_Work order_.
I need the lines below from the one with "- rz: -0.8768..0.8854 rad" down to the one with "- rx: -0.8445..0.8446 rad" reproduced exactly, both ends included, and nothing else.
*****
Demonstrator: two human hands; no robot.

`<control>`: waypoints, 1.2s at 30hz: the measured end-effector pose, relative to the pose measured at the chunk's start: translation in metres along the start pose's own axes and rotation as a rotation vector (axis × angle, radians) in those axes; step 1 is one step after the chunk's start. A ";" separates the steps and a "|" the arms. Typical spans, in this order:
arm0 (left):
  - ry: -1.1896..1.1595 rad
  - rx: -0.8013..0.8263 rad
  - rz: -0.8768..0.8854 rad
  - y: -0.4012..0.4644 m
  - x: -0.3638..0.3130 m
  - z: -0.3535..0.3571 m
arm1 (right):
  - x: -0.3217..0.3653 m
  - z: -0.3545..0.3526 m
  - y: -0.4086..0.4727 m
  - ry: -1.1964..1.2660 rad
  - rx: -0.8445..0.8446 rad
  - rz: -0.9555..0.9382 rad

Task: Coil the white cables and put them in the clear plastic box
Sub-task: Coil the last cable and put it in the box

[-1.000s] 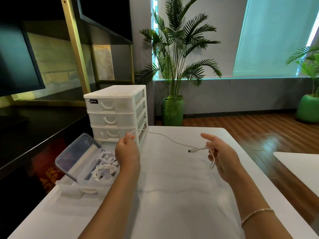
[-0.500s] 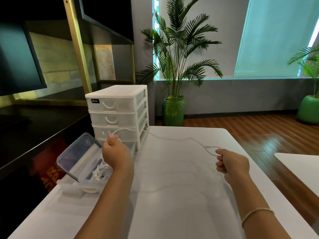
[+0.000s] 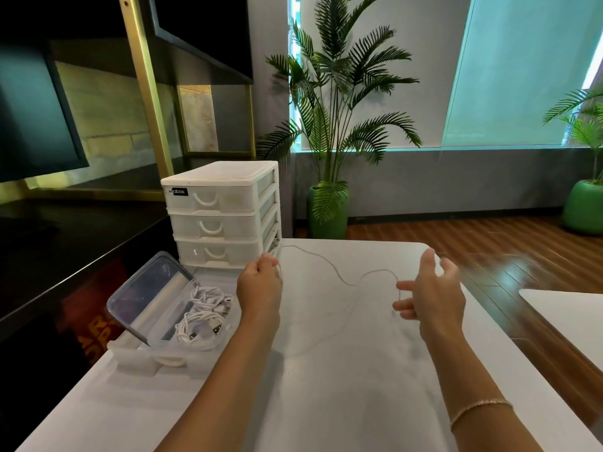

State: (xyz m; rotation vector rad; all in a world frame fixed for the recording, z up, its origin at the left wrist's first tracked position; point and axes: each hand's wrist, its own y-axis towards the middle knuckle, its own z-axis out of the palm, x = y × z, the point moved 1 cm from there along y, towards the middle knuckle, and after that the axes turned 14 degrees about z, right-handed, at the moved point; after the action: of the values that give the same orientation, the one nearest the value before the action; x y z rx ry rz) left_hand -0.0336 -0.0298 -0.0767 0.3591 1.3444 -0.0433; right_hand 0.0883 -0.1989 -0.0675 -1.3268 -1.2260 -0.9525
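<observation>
A thin white cable [image 3: 339, 275] runs in a slack wave above the white table [image 3: 342, 386] between my hands. My left hand [image 3: 259, 283] pinches one end of it near the drawer unit's front corner. My right hand [image 3: 432, 296] is held up with fingers spread and straight; the cable's other end loops down by its thumb, and no grip on it shows. The clear plastic box [image 3: 228, 324] stands at the table's left edge with its lid [image 3: 146, 288] tilted up. Coiled white cables [image 3: 202, 322] lie inside it.
A white three-drawer unit [image 3: 222, 210] stands at the table's back left, just behind the box. The box rests in a translucent tray [image 3: 137, 360]. A dark counter [image 3: 65, 249] runs along the left. A second white table [image 3: 567, 318] sits to the right.
My right hand has opened from a fist to spread fingers. My left hand has moved right, away from over the box, and the cable has gone slacker.
</observation>
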 end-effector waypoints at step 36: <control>-0.625 0.641 -0.298 -0.040 -0.026 0.014 | -0.012 0.038 -0.034 -0.508 0.434 -0.454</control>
State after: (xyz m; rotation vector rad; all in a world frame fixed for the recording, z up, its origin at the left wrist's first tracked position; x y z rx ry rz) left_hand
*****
_Worked solution_.
  - rz: -0.8768..0.8854 rad
  - y: -0.4012..0.4644 m
  - x: -0.3638..0.3130 m
  - z: -0.3535..0.3571 m
arm1 (right):
  - x: -0.3217..0.3653 m
  - z: -0.3545..0.3526 m
  - y: -0.4086..0.4727 m
  - ry: -1.1964..1.2660 rad
  - rx: -0.8445..0.8446 rad

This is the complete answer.